Впрочем, когда Мао Цзэдун стал рассказывать Хрущеву об истории Китая и о том, как покорявшие эту страну кочевники быстро ассимилировались под влиянием более высокой китайской культуры, Хрущев увидел в этом правдивом рассказе попытку доказать превосходство китайцев над всеми народами мира.
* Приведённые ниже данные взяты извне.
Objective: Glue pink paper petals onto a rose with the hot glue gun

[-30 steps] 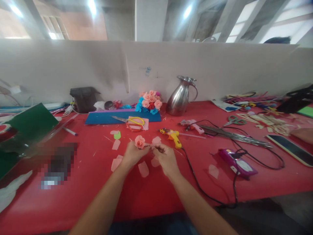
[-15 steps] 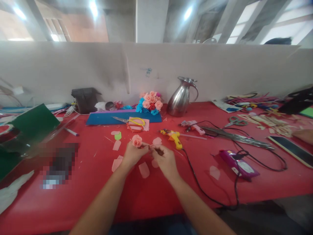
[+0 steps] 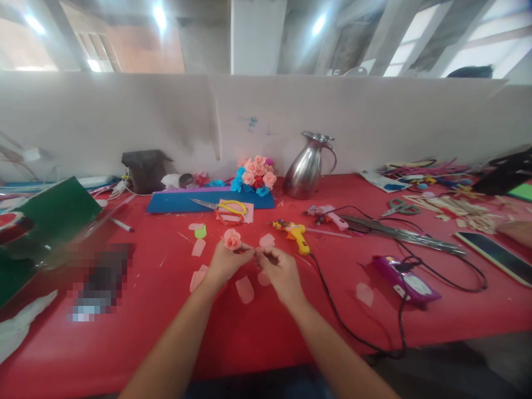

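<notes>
A pink paper rose (image 3: pixel 231 239) rises from my left hand (image 3: pixel 226 260), whose fingers are closed around its lower part. My right hand (image 3: pixel 280 270) is closed in a pinch, its fingertips meeting those of my left hand; what lies between them is too small to make out. Loose pink paper petals (image 3: pixel 245 290) lie on the red table around both hands. Just right of my right hand rests a yellow glue gun (image 3: pixel 298 235) with a black cable. Scissors with yellow and orange handles (image 3: pixel 230 208) lie beyond the rose.
At the back stand a bunch of paper flowers (image 3: pixel 257 173) and a steel jug (image 3: pixel 306 166). A purple box (image 3: pixel 405 280) with cables, wires (image 3: pixel 407 235) and a phone (image 3: pixel 496 256) lie right, near another person's hand (image 3: pixel 515 230). A green sheet (image 3: pixel 58 213) stands left.
Both hands have barely moved; the rose has shifted very slightly to the left. Nothing was picked up or let go.
</notes>
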The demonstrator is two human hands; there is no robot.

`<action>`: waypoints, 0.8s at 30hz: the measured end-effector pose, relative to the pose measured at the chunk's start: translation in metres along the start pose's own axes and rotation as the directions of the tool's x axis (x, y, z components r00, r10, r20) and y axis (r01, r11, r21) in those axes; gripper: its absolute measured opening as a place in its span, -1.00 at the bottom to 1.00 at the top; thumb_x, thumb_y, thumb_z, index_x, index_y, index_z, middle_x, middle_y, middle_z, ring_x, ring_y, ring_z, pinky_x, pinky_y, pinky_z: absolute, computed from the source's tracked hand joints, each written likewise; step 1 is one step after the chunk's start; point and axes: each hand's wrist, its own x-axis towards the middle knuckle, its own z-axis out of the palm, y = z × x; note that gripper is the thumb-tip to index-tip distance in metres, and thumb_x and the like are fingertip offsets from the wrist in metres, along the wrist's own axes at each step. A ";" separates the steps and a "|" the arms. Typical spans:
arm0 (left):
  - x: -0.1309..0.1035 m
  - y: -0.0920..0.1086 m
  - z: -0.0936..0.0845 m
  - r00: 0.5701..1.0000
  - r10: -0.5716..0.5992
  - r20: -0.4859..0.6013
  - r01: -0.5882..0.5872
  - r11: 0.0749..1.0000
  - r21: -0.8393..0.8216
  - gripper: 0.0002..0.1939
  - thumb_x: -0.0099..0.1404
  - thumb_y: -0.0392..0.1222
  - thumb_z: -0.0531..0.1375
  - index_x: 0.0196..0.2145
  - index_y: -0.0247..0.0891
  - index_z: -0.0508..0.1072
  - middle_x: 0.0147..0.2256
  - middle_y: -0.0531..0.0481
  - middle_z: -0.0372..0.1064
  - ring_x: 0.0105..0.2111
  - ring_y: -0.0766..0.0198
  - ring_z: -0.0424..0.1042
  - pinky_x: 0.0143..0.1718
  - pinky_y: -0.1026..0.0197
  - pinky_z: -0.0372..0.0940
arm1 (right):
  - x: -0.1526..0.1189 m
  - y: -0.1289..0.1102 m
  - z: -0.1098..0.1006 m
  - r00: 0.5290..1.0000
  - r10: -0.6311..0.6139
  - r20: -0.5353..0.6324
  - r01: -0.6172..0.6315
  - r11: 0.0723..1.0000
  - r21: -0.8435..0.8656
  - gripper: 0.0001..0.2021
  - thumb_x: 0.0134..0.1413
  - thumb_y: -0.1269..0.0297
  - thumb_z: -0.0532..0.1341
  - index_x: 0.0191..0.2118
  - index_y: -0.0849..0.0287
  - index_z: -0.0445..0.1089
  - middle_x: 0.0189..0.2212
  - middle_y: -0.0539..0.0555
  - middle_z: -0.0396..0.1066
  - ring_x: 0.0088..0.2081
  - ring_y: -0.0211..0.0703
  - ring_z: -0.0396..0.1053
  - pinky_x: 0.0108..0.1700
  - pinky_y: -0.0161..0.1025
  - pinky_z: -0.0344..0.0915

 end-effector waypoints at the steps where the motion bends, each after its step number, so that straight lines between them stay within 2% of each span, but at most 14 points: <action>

Очевидно, что Хрущев остро ощущал снисходительное отношение к нему тех, кто верил в свое интеллектуальное превосходство над ним. В ходе встреч с ним представителей творческой интеллигенции Москвы, многие из них не скрывали своего высокомерия по отношению к нему, "не доросшему" до "высот" их произведений поэзии, живописи или скульптуры. Между тем в демонстрации работ этих поэтов, художников и скульпторов Хрущев видел лишь попытки выдать убогие поделки за великие шедевры. Поэтому вместо обсуждения этих произведений Хрущев то дурачился, ломая речь, прибегая к грубым, простонародным словечкам и речевым оборотам, то запугивал своих собеседников грубыми окриками и угрозами. Знаменательно, что Хрущев обычно не прибегал к такому тону и таким манерам, когда он беседовал с представителями научно-технической интеллигенции по вопросам, требовавшим немалых знаний и порой явно превышавших его уровень компетентности. Скорее всего, вопросы, обсуждавшиеся в этих случаях, представлялись ему достойными серьезного отношения, а поэтому он не раздражался, если первоначально не понимал их и лишь старался, как можно детальнее разобраться в них.

Хрущев остро реагировал всякий раз, когда с ним пытались говорить свысока, не учитывая ни его знаний, ни жизненного опыта, которые он обрел с годами. Его глубоко возмущало неверие в способности выходцев из народа достичь вершин знаний и культуры (хотя формы его протеста лишь способствовали укрепления веры в справедливость расхожих антикрестьянских стереотипов мышления). Порукой для освоения достижений науки и культуры являлись те мощные интеллектуальные и этические основы, которые были заложены в сознании выходцев из деревенских общин. Крестьянским детям помогали усвоенные ими с рождения острая наблюдательность, цепкая память, умение сопоставлять различные явления жизни, терпение и требовательность к себе в упорном движении вперед. Социологические исследования в различных странах мира доказали, что бывшие выходцы из деревенской "глуши", в случае, если они получали хотя бы некоторые возможности для успешного старта в городской среде, добивались больших успехов в социальном продвижении и нередко опережая коренных жителей городов.